Data Start Marker

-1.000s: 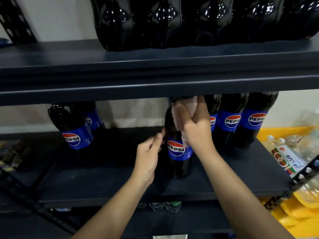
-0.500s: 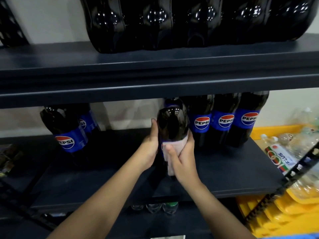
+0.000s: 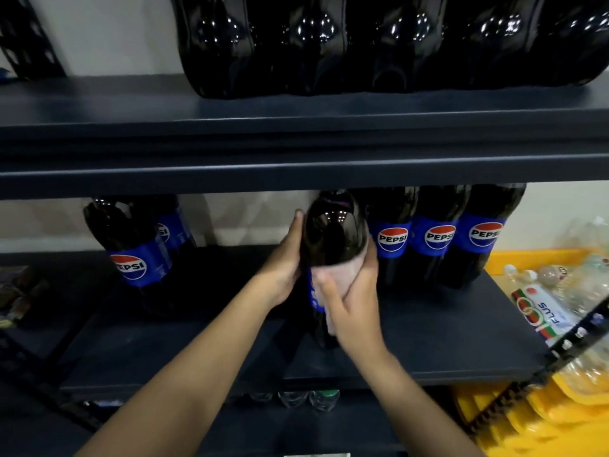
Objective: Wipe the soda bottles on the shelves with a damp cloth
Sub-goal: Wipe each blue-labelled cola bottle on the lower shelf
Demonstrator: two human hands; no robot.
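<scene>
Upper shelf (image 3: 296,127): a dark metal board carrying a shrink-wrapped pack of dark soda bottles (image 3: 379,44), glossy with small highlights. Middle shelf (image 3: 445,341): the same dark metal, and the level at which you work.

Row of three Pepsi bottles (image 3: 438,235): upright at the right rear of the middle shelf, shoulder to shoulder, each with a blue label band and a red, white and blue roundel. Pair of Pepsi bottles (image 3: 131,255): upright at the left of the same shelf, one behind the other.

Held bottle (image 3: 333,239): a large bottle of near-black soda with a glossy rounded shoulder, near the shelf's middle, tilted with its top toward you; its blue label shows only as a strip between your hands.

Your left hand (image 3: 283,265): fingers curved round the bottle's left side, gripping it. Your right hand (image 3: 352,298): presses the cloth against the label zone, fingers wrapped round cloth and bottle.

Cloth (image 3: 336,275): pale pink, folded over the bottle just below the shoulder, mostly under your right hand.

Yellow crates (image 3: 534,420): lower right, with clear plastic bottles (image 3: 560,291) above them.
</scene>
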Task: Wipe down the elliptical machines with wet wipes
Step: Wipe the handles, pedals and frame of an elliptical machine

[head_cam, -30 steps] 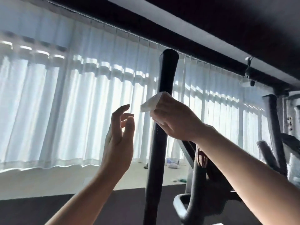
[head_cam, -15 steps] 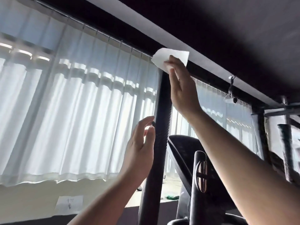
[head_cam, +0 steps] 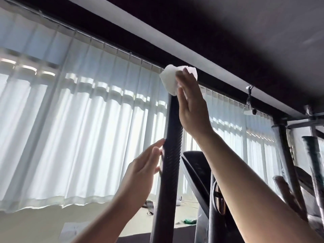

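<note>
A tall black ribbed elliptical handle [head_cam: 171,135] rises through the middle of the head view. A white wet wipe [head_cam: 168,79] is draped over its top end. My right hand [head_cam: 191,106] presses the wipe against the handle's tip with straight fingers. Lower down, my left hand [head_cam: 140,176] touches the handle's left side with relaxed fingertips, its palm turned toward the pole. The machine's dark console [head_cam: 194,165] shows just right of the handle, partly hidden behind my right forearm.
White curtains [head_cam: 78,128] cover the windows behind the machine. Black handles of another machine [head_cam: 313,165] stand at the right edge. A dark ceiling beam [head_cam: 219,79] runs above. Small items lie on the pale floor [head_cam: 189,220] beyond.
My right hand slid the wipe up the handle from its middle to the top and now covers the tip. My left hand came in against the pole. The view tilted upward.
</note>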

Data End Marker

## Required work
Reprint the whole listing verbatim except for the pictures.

## Written answer
-1.000s: 
-0.500s: 
+0.000s: 
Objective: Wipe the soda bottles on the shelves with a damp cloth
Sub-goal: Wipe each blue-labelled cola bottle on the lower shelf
Demonstrator: two human hands; no robot.
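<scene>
Upper shelf (image 3: 296,127): a dark metal board carrying a shrink-wrapped pack of dark soda bottles (image 3: 379,44), glossy with small highlights. Middle shelf (image 3: 445,341): the same dark metal, and the level at which you work.

Row of three Pepsi bottles (image 3: 438,235): upright at the right rear of the middle shelf, shoulder to shoulder, each with a blue label band and a red, white and blue roundel. Pair of Pepsi bottles (image 3: 131,255): upright at the left of the same shelf, one behind the other.

Held bottle (image 3: 333,239): a large bottle of near-black soda with a glossy rounded shoulder, near the shelf's middle, tilted with its top toward you; its blue label shows only as a strip between your hands.

Your left hand (image 3: 283,265): fingers curved round the bottle's left side, gripping it. Your right hand (image 3: 352,298): presses the cloth against the label zone, fingers wrapped round cloth and bottle.

Cloth (image 3: 336,275): pale pink, folded over the bottle just below the shoulder, mostly under your right hand.

Yellow crates (image 3: 534,420): lower right, with clear plastic bottles (image 3: 560,291) above them.
</scene>
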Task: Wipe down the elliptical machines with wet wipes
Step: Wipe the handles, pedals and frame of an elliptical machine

[head_cam, -30 steps] 
[head_cam, -15 steps] 
[head_cam, +0 steps] 

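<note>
A tall black ribbed elliptical handle [head_cam: 171,135] rises through the middle of the head view. A white wet wipe [head_cam: 168,79] is draped over its top end. My right hand [head_cam: 191,106] presses the wipe against the handle's tip with straight fingers. Lower down, my left hand [head_cam: 140,176] touches the handle's left side with relaxed fingertips, its palm turned toward the pole. The machine's dark console [head_cam: 194,165] shows just right of the handle, partly hidden behind my right forearm.
White curtains [head_cam: 78,128] cover the windows behind the machine. Black handles of another machine [head_cam: 313,165] stand at the right edge. A dark ceiling beam [head_cam: 219,79] runs above. Small items lie on the pale floor [head_cam: 189,220] beyond.
My right hand slid the wipe up the handle from its middle to the top and now covers the tip. My left hand came in against the pole. The view tilted upward.
</note>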

Nothing further is required for this answer.